My note about Kodaline from May 2013 (scrawled above the Airborne guitar pick that landed at my feet): "Gotta keep an eye on them!"
My note about Kodaline from May 2013 (scrawled above the Airborne guitar pick that landed at my feet): “Gotta keep an eye on them!”

While the critics have not been as enthusiastic as the fans, my philosophy on album reviews goes something like this: “In many ways, the work of a critic is easy. We risk very little, yet enjoy a position over those who offer up their work and their selves to our judgment. . . . [But] in the grand scheme of things, the average piece of junk is probably more meaningful than our criticism designating it so.” (Yes, I’m quoting from “Ratatouille” — because it’s brilliant.)

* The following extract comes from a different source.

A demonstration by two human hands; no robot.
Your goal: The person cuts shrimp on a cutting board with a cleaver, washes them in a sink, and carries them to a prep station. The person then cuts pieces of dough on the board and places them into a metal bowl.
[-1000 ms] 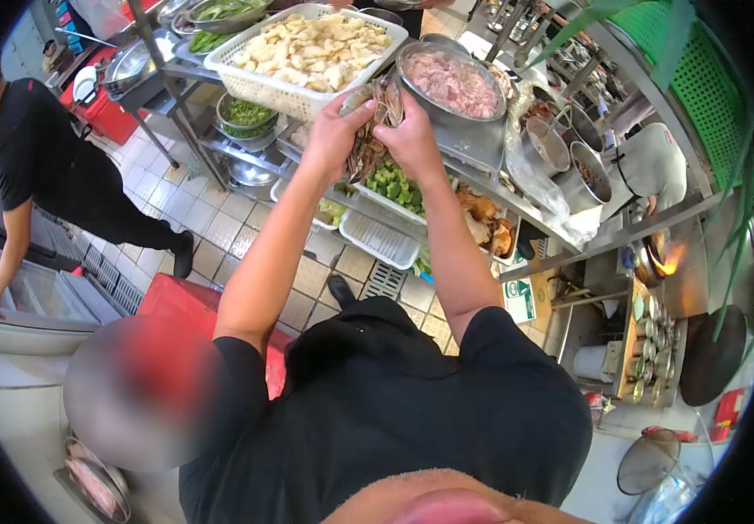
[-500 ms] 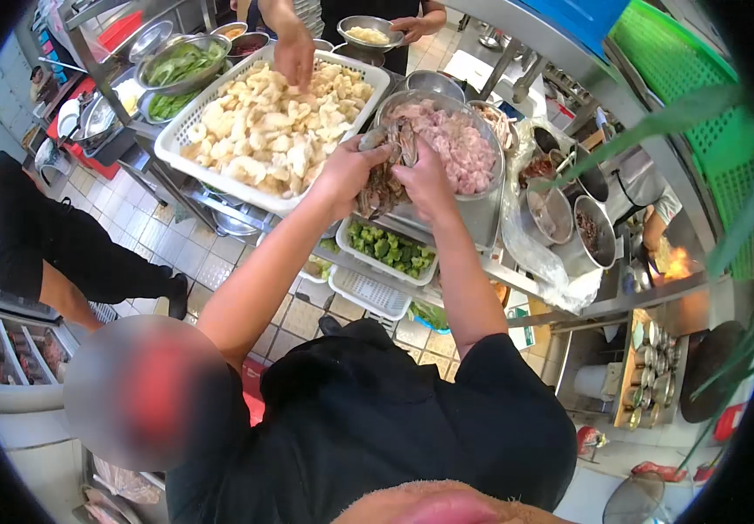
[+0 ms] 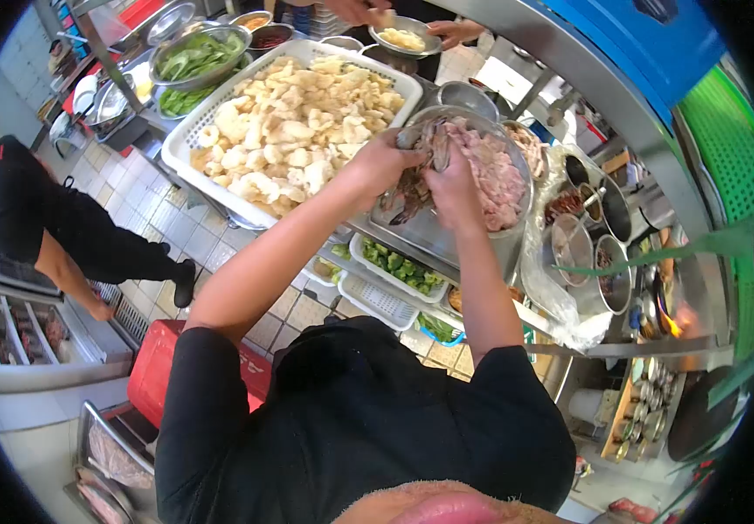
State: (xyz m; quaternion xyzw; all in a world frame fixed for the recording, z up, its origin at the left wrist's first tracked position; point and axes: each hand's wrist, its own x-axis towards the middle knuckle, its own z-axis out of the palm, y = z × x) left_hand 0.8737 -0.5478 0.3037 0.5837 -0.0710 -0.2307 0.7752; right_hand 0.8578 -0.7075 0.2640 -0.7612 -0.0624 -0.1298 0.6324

The Dublin-based quartet displays a versatility in their first album and an ability to craft hook after hook that the critics ought to pay closer attention to before dismissing the band’s music as mundane, post-Bono/Chris Martin alt-rock.

For example, the folk-tinged “Love Like This” opens with harmonica and mandolin and includes lovely “ooh-ooh-ooh” harmonies, broken by a spoken aside that Steve tosses off in a rakish manner, the ghost of a smile lifting the corners of his lips: “I know that love like this won’t last forever / But I, I don’t really mind, I don’t really mind at all.” I love the hush at 3:03 when the instruments drop out and Steve’s a capella delivery captures the loneliness described in the preceding verse: “It grows dark but you don’t mind / Hiding in the back streets, yeah, you’ll never notice me.” Then the full acoustic accompaniment rejoins to propel us onward to the end of the song.

“Love Like This” is perfect for fall, when my relationship with the weather is sort of like the fling described in the song. The gorgeous colors and scents of autumn will inevitably be displaced by winter, but I don’t mind that this lovely weather is only temporary. What we have is now, and as Steve has remarked about this song, “it’s kind of about relationships [that are] not really going anywhere, but you just go with it anyway.”